The Castle of Cagliostro, 1979
Nausicaä of the Valley of the Wind, 1984
Castle in the Sky, 1986
My Neighbor Totoro, 1988
Kiki's Delivery Service, 1989
Porco Rosso, 1992
Pom Poko, 1994
Whisper of the Heart, 1995
Princess Mononoke, 1997
My Neighbor the Yamadas, 1999
Spirited Away, 2001 (winner, Academy Award for Best Animated Feature, 2002)
The Cat Returns, 2002
Howl's Moving Castle, 2004 (nominee, Academy Award for Best Animated Feature, 2005)
Ponyo on the Cliff by the Sea, 2008
From Up on Poppy Hill, 2011
The Wind Rises, 2013



Bleach (ブリーチ) is a Japanese shōnen manga series written and illustrated by Tite Kubo. Bleach follows the adventures of Ichigo Kurosaki after he accidentally obtains the power of a Soul Reaper—a Japanese death personification similar to the Grim Reaper—from Rukia Kuchiki. Gaining these abilities forces him to take on the duties of defending humans from evil spirits and guiding departed souls to the afterlife.

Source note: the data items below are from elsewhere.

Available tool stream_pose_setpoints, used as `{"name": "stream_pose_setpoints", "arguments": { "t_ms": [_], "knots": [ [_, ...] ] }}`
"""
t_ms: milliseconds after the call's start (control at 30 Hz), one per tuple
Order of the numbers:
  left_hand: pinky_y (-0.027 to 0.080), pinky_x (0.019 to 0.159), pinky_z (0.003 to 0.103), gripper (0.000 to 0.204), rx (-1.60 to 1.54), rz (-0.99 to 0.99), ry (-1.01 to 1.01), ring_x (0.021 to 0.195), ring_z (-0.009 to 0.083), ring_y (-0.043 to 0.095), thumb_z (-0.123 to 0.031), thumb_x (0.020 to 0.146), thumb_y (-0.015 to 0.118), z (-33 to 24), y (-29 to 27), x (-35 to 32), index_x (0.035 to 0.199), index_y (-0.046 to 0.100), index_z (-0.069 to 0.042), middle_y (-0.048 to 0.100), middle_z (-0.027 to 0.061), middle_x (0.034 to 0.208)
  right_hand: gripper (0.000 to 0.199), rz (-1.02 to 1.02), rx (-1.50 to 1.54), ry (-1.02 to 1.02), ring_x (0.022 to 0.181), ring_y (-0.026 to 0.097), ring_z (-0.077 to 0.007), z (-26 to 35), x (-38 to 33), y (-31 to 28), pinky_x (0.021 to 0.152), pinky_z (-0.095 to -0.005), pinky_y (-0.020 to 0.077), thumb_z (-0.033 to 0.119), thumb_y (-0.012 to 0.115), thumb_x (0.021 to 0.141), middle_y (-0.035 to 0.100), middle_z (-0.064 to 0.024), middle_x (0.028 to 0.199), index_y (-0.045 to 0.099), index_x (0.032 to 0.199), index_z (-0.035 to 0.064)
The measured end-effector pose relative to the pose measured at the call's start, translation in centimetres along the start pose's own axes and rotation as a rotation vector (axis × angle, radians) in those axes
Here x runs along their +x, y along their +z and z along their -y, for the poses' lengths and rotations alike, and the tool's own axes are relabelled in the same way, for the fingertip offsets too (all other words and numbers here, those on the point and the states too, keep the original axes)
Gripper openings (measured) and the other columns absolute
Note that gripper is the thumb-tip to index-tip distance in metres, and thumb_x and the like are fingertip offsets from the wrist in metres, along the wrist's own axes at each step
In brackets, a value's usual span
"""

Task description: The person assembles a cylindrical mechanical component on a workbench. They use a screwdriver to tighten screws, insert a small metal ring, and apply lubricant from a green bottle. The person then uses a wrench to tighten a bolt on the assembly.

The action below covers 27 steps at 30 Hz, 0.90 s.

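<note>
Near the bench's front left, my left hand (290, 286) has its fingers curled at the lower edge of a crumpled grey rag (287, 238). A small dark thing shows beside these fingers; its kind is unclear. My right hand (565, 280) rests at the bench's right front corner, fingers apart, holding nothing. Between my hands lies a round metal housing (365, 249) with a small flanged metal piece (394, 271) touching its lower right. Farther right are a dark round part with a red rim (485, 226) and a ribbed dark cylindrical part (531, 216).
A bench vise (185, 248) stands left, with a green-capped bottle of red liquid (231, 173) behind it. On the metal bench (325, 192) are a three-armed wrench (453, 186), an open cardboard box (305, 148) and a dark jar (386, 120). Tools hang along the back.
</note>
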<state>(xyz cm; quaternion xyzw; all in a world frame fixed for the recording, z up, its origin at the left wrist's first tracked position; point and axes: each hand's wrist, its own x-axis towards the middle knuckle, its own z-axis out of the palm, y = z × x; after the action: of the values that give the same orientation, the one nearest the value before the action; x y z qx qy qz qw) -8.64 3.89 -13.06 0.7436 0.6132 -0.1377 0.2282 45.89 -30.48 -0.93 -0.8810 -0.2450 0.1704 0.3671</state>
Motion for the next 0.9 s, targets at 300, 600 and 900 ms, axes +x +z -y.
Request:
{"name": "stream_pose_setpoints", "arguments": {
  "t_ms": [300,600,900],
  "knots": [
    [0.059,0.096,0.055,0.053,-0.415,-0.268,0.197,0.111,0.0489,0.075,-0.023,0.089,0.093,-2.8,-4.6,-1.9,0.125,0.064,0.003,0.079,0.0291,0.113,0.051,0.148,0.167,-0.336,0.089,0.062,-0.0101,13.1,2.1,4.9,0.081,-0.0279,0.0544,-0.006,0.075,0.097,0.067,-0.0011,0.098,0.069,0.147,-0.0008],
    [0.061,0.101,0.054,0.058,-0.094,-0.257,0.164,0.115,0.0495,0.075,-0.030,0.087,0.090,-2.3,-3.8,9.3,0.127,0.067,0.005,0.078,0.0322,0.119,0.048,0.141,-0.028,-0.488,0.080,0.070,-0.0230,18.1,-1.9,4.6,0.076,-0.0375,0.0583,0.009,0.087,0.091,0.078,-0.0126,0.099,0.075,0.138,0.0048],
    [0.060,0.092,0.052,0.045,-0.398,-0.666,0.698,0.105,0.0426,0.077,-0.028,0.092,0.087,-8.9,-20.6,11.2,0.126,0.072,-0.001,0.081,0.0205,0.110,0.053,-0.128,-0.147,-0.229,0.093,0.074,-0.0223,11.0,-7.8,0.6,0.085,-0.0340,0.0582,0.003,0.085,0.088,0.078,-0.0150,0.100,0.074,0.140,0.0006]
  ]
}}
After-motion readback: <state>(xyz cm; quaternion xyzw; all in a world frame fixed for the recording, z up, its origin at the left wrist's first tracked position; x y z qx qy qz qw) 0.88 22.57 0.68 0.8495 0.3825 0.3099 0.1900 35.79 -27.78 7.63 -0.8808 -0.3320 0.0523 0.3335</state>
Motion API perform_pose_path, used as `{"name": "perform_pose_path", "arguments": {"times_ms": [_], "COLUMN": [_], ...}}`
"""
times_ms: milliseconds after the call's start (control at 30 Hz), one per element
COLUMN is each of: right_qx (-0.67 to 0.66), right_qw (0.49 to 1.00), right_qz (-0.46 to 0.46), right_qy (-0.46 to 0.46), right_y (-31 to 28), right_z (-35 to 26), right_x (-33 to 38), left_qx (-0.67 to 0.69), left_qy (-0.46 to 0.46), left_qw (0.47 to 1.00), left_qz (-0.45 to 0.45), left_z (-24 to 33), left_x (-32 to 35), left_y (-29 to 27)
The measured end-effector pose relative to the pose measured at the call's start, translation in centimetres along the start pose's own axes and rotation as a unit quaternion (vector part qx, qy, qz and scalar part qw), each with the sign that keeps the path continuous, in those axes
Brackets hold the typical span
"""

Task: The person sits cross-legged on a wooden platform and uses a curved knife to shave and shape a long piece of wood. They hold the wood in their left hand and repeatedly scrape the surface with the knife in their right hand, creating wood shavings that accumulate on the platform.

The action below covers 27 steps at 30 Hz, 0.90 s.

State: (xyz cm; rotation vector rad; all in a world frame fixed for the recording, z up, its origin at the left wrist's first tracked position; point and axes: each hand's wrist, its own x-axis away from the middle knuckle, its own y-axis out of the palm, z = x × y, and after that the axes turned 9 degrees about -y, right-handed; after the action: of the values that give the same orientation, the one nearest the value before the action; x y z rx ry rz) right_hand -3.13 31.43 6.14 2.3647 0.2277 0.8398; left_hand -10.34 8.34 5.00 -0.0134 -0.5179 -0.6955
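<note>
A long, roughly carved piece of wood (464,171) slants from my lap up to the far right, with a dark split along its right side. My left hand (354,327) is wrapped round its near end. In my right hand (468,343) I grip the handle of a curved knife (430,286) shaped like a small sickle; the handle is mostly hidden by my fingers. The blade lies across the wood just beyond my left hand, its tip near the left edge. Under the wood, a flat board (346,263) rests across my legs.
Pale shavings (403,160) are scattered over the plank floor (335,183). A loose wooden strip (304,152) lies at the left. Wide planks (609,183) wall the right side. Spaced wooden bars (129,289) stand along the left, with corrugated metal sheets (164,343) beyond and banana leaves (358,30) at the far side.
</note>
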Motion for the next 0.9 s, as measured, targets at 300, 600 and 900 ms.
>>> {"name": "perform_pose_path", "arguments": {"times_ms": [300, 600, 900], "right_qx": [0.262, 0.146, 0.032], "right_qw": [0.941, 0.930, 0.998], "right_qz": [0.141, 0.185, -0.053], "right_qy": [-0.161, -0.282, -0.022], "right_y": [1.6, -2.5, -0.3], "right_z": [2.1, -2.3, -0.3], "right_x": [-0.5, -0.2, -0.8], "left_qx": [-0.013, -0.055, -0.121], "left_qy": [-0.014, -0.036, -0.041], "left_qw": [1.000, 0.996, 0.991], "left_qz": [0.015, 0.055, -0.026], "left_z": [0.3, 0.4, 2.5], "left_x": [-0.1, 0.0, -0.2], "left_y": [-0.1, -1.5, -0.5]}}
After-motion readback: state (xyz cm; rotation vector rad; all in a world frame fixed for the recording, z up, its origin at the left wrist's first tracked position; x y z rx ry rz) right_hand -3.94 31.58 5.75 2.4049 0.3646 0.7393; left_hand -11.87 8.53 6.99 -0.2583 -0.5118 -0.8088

Bleach has been continuously serialized in the Japanese manga anthology Weekly Shōnen Jump since August 2001, and has been collected in 42 tankōbon volumes as of October 2009. The manga has been adapted into an animated television series produced by Studio Pierrot since October 5, 2004. After 16 season and 366 episodes, the show ended in 2012 (Japan)/2014 (USA).

There are three feature films based on the Bleach series, all directed by Noriyuki Abe, director of the Bleach anime series. The films have been released in December of each year starting in 2006. Each movie features an original plotline, rather than being an adaptation of the manga's story. They also feature original characters designed by Tite Kubo, which is contrary to the normal practice for anime-based films, as the original author usually has little creative involvement.